When your baby's in the throes of a stomach bug, one nasty side effect is the mess—who knew such a little person could regurgitate so much, not to mention all those leaky diarrhea diapers. But a much more serious consequence is the risk of dehydration, which can happen very quickly in an infant and cause dangerous complications and even death. The good news: "Most babies can avoid dehydration just by eating," says Peter Belamarich, M.D., a pediatrician at the Children's Hospital at Montefiore Medical Center in Bronx, NY. If you breastfeed, he recommends you continue to nurse, giving your baby short, frequent feeds.
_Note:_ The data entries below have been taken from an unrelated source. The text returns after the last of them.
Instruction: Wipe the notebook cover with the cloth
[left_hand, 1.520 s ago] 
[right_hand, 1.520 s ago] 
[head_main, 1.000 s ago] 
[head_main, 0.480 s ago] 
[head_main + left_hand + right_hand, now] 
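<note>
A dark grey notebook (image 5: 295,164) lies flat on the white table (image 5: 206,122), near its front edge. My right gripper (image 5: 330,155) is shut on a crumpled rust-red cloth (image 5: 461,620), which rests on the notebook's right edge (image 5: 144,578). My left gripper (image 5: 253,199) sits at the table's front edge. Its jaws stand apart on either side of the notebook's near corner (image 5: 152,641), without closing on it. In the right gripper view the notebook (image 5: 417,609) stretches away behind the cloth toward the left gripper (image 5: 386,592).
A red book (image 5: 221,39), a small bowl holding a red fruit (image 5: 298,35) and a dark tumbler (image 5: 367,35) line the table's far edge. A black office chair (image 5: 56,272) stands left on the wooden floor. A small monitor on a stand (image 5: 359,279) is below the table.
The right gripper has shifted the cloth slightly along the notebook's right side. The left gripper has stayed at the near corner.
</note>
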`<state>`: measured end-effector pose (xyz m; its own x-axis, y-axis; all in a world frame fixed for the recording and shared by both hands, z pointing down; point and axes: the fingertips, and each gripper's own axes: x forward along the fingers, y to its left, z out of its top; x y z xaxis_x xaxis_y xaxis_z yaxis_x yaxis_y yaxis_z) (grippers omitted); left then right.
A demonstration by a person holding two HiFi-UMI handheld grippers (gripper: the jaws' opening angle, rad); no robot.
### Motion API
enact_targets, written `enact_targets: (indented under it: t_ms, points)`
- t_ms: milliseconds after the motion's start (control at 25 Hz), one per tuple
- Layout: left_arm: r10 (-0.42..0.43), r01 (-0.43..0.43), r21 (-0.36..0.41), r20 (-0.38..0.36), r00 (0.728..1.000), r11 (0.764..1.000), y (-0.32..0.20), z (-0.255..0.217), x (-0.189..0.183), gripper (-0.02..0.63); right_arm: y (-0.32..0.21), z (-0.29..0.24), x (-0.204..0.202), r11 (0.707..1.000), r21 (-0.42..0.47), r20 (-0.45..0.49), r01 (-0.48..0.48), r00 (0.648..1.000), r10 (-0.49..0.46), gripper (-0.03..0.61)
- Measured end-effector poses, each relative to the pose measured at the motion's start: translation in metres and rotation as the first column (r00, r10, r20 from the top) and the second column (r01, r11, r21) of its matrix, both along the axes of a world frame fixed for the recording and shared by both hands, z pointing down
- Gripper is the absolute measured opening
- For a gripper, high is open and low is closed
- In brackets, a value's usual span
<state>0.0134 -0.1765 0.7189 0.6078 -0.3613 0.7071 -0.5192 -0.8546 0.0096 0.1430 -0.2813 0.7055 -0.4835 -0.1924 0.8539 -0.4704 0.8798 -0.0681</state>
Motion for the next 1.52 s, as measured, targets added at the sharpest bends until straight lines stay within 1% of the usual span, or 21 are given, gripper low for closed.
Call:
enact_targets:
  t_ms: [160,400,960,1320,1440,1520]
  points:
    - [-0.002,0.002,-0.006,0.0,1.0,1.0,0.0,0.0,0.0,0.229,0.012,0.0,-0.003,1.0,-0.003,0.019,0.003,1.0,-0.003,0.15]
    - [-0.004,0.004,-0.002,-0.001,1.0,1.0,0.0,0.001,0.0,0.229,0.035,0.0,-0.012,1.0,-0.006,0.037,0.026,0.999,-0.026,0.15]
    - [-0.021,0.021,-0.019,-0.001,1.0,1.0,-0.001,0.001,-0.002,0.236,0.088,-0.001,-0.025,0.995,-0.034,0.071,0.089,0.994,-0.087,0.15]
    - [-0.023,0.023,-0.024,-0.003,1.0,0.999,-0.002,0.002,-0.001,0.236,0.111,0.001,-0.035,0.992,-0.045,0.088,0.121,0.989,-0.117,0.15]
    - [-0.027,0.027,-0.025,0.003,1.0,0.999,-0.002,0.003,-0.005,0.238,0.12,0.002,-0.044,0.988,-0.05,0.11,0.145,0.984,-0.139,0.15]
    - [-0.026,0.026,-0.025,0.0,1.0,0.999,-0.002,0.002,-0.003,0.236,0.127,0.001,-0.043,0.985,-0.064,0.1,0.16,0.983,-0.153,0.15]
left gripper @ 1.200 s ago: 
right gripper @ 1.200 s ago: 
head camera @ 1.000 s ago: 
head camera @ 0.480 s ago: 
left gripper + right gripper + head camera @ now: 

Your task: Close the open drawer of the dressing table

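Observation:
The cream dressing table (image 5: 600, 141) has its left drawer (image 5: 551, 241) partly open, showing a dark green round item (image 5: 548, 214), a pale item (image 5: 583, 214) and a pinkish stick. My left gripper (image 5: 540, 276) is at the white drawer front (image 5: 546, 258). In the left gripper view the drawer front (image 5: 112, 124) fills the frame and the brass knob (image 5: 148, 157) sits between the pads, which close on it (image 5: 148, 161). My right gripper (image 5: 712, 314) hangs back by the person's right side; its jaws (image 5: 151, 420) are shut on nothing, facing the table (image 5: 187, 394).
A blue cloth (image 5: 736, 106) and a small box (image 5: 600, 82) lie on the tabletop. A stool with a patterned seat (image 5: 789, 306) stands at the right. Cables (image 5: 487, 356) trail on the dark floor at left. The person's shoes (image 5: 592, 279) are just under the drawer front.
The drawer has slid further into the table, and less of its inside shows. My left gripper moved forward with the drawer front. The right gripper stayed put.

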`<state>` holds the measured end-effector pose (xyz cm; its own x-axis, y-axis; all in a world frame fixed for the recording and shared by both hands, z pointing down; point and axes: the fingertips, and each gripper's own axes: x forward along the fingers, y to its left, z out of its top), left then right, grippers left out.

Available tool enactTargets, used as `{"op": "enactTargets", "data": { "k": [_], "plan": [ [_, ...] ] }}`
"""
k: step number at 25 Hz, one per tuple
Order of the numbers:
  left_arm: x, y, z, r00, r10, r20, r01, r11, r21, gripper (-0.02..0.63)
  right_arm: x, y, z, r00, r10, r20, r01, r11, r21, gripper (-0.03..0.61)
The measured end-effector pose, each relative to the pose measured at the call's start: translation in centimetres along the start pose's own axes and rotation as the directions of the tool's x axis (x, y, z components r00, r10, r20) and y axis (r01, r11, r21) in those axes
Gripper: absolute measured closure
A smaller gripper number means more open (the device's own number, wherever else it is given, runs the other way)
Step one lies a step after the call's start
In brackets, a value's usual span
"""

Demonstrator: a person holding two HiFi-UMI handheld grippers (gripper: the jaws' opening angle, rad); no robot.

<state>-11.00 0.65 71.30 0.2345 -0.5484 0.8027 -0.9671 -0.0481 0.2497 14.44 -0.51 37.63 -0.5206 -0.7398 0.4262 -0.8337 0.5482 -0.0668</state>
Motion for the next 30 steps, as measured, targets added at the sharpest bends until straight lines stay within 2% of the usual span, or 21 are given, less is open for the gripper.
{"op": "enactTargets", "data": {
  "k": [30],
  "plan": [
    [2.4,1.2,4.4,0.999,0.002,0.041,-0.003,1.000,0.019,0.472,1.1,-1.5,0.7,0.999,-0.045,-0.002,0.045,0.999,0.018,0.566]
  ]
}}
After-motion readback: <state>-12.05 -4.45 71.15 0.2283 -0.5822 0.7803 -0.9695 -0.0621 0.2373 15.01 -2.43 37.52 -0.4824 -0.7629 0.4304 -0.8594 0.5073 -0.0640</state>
Formula-fed babies should pass on their usual bottles and drink an electrolyte solution instead, until the vomiting subsides. If your baby refuses to eat, get out a medicine dropper and give her two or three teaspoons of the electrolyte solution every 15 minutes, and watch for these signs of dehydration:

  • Dry diapers. Your baby should be wetting six to eight diapers a day. If you find one is still dry a few hours after a change, check in with your doctor.
  • A dry, parched-looking mouth, sunken eyes, a sunken fontanel and a lack of tears when your baby cries (once she's crying tears). Get your baby to the doctor if she shows even one of these symptoms.
  • Continued vomiting. If your baby has been throwing up consistently for 6 hours or sporadically for 24 hours, talk to your pediatrician.